- _What the exercise asks_
Your reply should reproduce the data below without a single alteration, apart from dropping the images.

** Opening Source material block **

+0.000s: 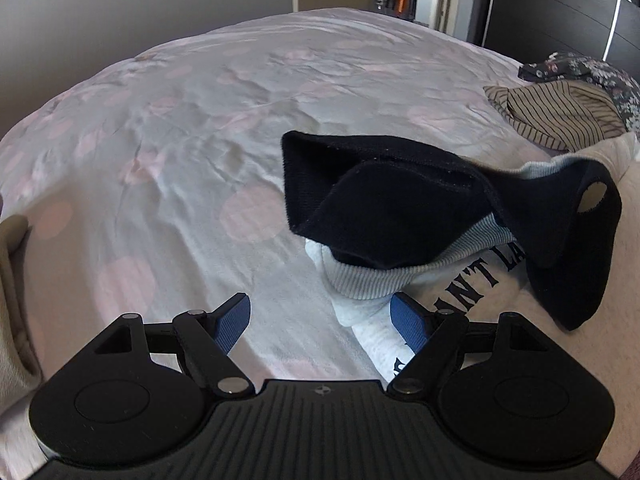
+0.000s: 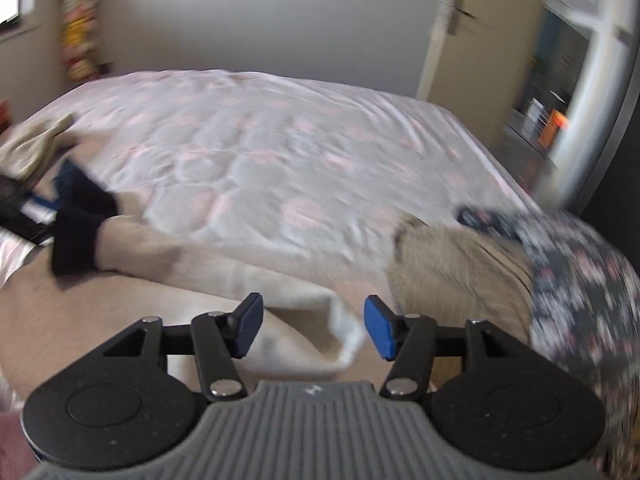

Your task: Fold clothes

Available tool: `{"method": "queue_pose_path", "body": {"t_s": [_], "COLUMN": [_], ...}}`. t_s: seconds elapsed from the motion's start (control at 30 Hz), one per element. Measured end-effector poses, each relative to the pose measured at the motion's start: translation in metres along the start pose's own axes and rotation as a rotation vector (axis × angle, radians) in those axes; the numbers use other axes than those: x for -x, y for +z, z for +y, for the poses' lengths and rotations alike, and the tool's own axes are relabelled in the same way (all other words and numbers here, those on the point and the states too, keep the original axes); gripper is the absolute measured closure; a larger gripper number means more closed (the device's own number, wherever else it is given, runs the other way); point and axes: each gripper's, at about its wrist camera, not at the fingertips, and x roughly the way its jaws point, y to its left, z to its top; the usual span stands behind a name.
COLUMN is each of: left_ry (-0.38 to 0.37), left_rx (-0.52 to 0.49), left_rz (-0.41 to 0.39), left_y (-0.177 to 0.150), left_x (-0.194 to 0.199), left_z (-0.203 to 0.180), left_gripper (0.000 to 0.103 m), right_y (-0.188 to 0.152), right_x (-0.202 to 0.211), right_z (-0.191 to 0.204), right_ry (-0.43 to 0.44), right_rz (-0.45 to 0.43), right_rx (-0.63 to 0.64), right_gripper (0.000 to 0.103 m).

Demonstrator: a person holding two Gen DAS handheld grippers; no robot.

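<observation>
With both fingers spread, sweatshirt (image 1: 460,280) lies crumpled, sleeve cuff (image 1: 360,280) pointing left.

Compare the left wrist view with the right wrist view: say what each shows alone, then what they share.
Only the left wrist view: the navy lettering on the pale sweatshirt, its grey ribbed hem, and the left gripper open with nothing between its pads.

Only the right wrist view: the right gripper open over a pale cloth edge, and the door.

Both: the pink-spotted bedspread, the striped garment, the dark floral garment and the dark cuff.
</observation>
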Motion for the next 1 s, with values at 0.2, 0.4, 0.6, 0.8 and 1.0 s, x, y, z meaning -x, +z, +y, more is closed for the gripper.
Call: {"method": "queue_pose_path", "body": {"t_s": [0.2, 0.4, 0.6, 0.8, 1.0], "left_ry": [-0.03, -0.12, -0.168, -0.087, 0.031], "left_rx": [-0.06, -0.004, 0.088, 0.198, 0.259], "left_rz": [-0.022, -0.04, -0.087, -0.211, -0.384], "left_y": [0.015, 0.021, 0.022, 0.034, 0.032], "left_x": [-0.017, -0.038, -0.034, 0.007, 0.093], "left_z": [0.005, 0.012, 0.015, 0.016, 0.021], "left_gripper": [0.026, 0.043, 0.079, 0.088, 0.09], "right_y": [0.023, 0.035, 0.039, 0.081, 0.134], "right_x": [-0.033, -0.076, -0.091, -0.058, 0.001], "right_z": [0.051, 0.062, 0.055, 0.055, 0.078], "right_ry": [0.085, 0.178, 0.149, 0.012, -0.033], "right_rz": [-0.016, 0.063, 0.102, -0.096, -0.32], "right_rx": [0.289, 0.316, 0.22, 0.168, 0.196], "right_gripper": [0.034, 0.047, 0.095, 0.097, 0.097]}}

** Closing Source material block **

- _Result of this task_
+0.000s: 
+0.000s: 

Your task: Fold clothes

Available tool: `{"method": "queue_pose_path", "body": {"t_s": [_], "COLUMN": [_], ...}}`. t_s: seconds elapsed from the motion's start (control at 30 Hz), one per element. Measured end-effector poses, each relative to the pose measured at the motion's start: translation in metres along the start pose's own axes and rotation as a rotation vector (axis × angle, radians) in those axes; the numbers use other axes than those: x for -x, y for +z, z for +y, for the poses' lengths and rotations alike, and the tool's own axes are relabelled in the same way (all other words and numbers here, those on the point and the states too, keep the original axes); gripper is the absolute measured closure; a larger gripper number means more closed (the device's own number, wherever else it is given, runs the other way); point and axes: each gripper's, at about its wrist camera, not at the fingertips, and x roughly the way its jaws point, y to its left, z to its top; the usual span stands behind a name.
COLUMN is each of: left_ry (-0.38 to 0.37), left_rx (-0.52 to 0.49), left_rz (-0.41 to 0.39), left_y (-0.177 to 0.150), left_x (-0.194 to 0.199), left_z (-0.203 to 0.180), left_gripper (0.000 to 0.103 m), right_y (-0.188 to 0.152), right_x (-0.202 to 0.211), right_z (-0.191 to 0.204), right_ry (-0.43 to 0.44), right_rz (-0.45 to 0.43), right_rx (-0.63 to 0.64), right_gripper (0.000 to 0.103 m).

Demonstrator: a person holding two Gen DAS handheld grippers; no robot.

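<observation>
With both fingers spread, sweatshirt (image 1: 460,280) lies crumpled, sleeve cuff (image 1: 360,280) pointing left.

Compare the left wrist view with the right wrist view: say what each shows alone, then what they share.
Only the left wrist view: the navy lettering on the pale sweatshirt, its grey ribbed hem, and the left gripper open with nothing between its pads.

Only the right wrist view: the right gripper open over a pale cloth edge, and the door.

Both: the pink-spotted bedspread, the striped garment, the dark floral garment and the dark cuff.
</observation>
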Motion for the next 1 s, with values at 0.2, 0.4, 0.6, 0.8 and 1.0 s, x, y, z meaning -x, +z, +y, more is closed for the gripper.
Call: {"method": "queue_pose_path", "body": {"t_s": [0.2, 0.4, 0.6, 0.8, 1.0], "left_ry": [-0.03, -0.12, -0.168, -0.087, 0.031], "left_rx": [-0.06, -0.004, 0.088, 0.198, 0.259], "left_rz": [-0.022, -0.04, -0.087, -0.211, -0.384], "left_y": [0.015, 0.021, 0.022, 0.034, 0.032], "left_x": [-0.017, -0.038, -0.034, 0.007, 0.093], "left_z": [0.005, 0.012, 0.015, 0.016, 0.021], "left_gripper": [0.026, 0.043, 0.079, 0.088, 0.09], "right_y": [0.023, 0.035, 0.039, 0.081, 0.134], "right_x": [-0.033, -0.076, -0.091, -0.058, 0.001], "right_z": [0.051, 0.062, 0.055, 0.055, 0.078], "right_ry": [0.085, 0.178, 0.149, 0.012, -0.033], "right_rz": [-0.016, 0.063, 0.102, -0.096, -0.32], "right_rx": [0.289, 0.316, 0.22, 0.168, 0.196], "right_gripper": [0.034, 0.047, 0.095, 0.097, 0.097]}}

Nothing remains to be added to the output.